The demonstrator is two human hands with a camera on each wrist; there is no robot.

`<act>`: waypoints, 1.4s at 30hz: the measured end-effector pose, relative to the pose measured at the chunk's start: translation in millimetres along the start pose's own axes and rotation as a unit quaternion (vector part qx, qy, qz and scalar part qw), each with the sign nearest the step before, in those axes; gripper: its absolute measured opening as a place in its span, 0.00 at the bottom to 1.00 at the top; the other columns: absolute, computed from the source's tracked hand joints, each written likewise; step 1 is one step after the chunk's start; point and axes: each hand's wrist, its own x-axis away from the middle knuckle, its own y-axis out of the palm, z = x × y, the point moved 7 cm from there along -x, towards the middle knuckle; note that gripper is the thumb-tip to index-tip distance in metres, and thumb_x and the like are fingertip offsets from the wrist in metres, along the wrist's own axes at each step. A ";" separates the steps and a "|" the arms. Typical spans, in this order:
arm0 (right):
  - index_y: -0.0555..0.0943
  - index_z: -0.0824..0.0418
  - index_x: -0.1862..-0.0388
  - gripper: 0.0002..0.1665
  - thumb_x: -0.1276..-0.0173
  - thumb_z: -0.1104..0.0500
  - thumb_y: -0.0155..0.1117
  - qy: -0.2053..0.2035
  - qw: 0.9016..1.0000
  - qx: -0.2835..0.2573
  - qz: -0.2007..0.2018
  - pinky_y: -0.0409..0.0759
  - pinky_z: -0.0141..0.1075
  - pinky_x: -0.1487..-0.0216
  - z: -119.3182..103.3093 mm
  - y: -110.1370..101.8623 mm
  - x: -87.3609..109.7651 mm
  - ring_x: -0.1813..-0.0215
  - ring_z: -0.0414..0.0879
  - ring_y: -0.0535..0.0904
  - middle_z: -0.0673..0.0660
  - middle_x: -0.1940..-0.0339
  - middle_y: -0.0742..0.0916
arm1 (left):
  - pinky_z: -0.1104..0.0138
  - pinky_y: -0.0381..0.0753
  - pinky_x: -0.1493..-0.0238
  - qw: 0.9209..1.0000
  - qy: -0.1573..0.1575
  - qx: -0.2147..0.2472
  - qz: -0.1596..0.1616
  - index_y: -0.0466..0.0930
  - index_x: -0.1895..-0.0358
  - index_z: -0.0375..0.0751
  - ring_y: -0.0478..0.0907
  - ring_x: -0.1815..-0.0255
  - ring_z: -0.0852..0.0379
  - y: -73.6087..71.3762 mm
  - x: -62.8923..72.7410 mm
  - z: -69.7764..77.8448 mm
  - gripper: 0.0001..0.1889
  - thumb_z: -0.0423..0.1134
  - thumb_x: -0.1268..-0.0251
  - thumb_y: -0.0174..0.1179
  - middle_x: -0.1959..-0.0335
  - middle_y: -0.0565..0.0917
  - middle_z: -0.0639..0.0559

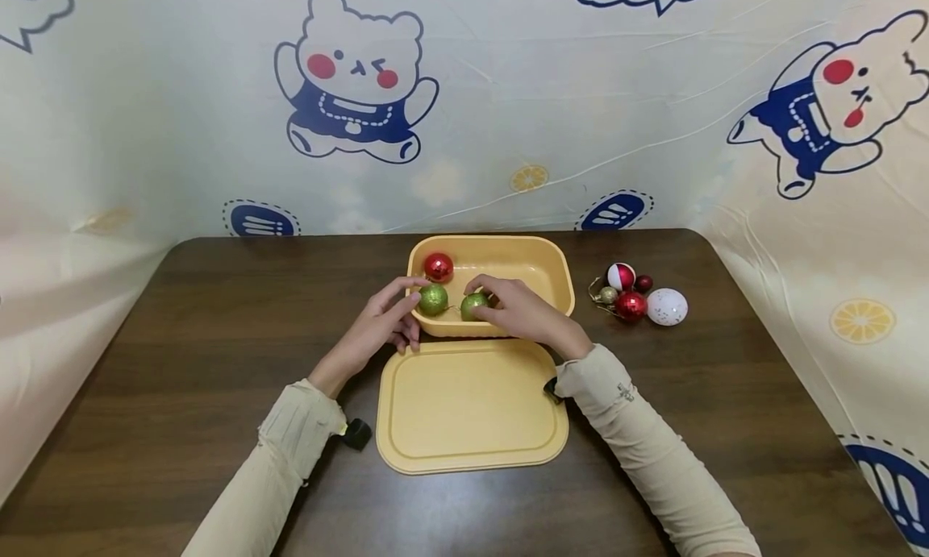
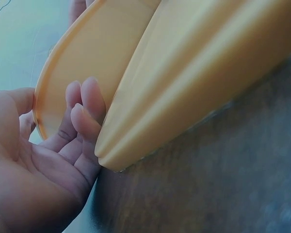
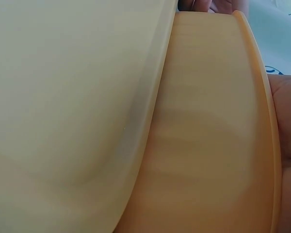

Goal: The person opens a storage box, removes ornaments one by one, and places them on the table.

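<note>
A yellow box point(image 1: 518, 257) stands near the back of the table, with a red bauble point(image 1: 439, 267) in its back left corner. My left hand point(image 1: 379, 319) reaches over the front left corner, thumb and index finger at the left side of a green glitter bauble point(image 1: 434, 300). Its other fingers point(image 2: 91, 127) stay outside the box wall. Inside the box, my right hand point(image 1: 524, 305) holds a second green bauble point(image 1: 472, 304) between thumb and fingers. In the right wrist view the box's front wall point(image 3: 203, 111) hides what that hand grips.
The yellow lid point(image 1: 472, 404) lies flat in front of the box, under the wrists. On the right sit a red-and-white bauble point(image 1: 621, 276), a red bauble point(image 1: 631, 305), a speckled white bauble point(image 1: 667, 307) and small ones. A patterned cloth point(image 1: 493, 97) hangs behind the table.
</note>
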 end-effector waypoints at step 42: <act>0.80 0.56 0.46 0.14 0.27 0.54 0.65 0.000 1.000 -0.012 0.017 0.81 0.40 0.54 1.6 -3.4 0.8 0.55 0.46 0.82 0.52 0.56 0.86 | 0.61 0.79 0.81 1.000 0.002 -0.007 0.001 0.68 0.30 0.54 0.80 0.79 0.46 0.4 -0.4 2.0 0.22 0.54 0.21 0.47 0.73 0.79 0.33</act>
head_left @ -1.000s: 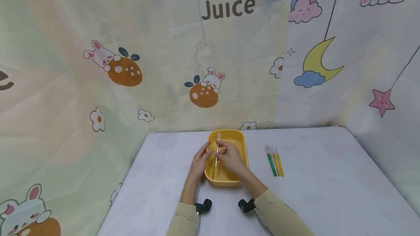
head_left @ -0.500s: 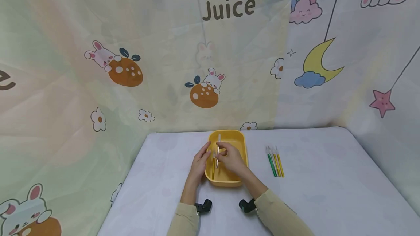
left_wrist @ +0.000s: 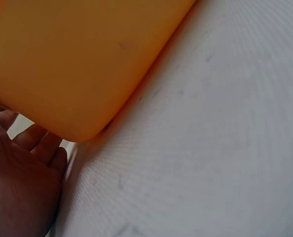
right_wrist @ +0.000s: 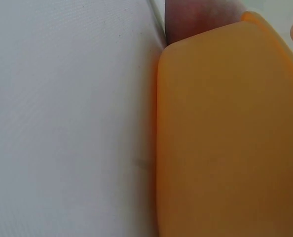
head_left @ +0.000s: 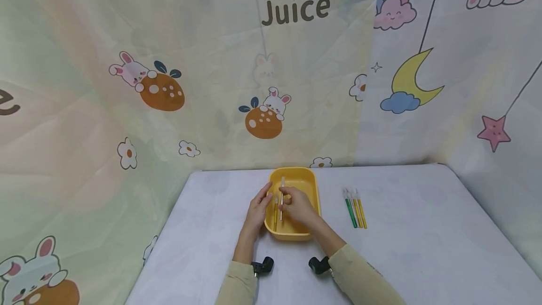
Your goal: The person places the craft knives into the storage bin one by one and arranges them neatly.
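In the head view, a yellow tray (head_left: 296,237) stands on the white table. My left hand (head_left: 256,211) holds its left side, thumb at the rim; the left wrist view catches curled fingers (left_wrist: 40,143) beside the tray wall (left_wrist: 82,64). Over the tray, my right hand (head_left: 299,205) pinches a slim pen-like stick (head_left: 281,213) with a pale upper end and a brownish lower part. To its left, a thin yellow stick (head_left: 275,218) lies in the tray. Too small to tell: whether these are pens or brushes. Mostly tray wall (right_wrist: 225,138) fills the right wrist view.
Several slim sticks, green (head_left: 351,213) and yellow (head_left: 362,213) with pale ends, lie side by side to the tray's right. The white table (head_left: 423,248) reaches back to a printed cloth wall (head_left: 211,121).
The stick pinched in my right hand has shifted slightly toward me, down over the tray, and the right fingers moved with it. The left hand and tray stay in place.
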Motion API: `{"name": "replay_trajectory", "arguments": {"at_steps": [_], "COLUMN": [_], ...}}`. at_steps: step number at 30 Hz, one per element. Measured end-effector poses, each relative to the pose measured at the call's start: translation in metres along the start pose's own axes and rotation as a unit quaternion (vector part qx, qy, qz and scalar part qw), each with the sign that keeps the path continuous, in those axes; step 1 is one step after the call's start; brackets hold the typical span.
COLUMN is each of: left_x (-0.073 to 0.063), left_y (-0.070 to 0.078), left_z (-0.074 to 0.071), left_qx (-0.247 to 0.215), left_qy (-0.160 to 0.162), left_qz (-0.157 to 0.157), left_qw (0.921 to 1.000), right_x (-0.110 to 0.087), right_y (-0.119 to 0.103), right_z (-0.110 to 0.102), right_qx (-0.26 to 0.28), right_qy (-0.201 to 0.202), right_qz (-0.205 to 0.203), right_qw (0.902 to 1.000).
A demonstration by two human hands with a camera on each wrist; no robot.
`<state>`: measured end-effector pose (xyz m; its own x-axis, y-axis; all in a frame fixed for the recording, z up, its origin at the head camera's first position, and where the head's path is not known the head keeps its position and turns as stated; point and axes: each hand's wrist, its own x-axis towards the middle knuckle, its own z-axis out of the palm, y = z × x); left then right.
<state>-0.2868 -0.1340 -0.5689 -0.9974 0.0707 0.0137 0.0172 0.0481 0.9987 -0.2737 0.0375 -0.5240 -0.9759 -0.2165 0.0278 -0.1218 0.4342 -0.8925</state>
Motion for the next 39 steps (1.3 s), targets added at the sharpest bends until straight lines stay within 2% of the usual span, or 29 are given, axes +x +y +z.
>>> {"name": "replay_trajectory", "arguments": {"at_steps": [8, 19, 33, 39], "left_x": [0.0016, 0.0015, -0.0003, -0.0015], "left_y": [-0.0023, -0.0013, -0.0015, -0.0002], "left_z": [-0.0013, -0.0006, 0.0002, -0.0002], "left_qx": [0.001, 0.013, 0.007, 0.016], "left_qy": [-0.002, -0.002, -0.004, -0.006], "left_qz": [0.003, 0.011, 0.018, 0.021], "left_qw": [1.0000, 0.9999, 0.9998, 0.9996], "right_x": [-0.0006, 0.0006, 0.0012, 0.0024], "right_y": [-0.0004, -0.0024, -0.0003, -0.0028], "right_z": [0.0022, 0.0040, 0.0064, 0.0078], "right_qx": [-0.074, -0.105, -0.158, -0.164], "right_qy": [-0.027, -0.064, -0.079, -0.081], "right_qz": [-0.002, 0.011, -0.008, -0.001], "right_qw": [0.9969, 0.9923, 0.9843, 0.9831]}}
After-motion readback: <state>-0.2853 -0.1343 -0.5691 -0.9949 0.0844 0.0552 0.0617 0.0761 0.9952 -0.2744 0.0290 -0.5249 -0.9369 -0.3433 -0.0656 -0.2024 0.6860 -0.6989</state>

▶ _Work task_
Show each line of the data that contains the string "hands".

▶ _Result for this exercise_
The demonstrator is two human hands with a camera on each wrist; there is no robot.
A demonstration by two human hands with a camera on each wrist; no robot.

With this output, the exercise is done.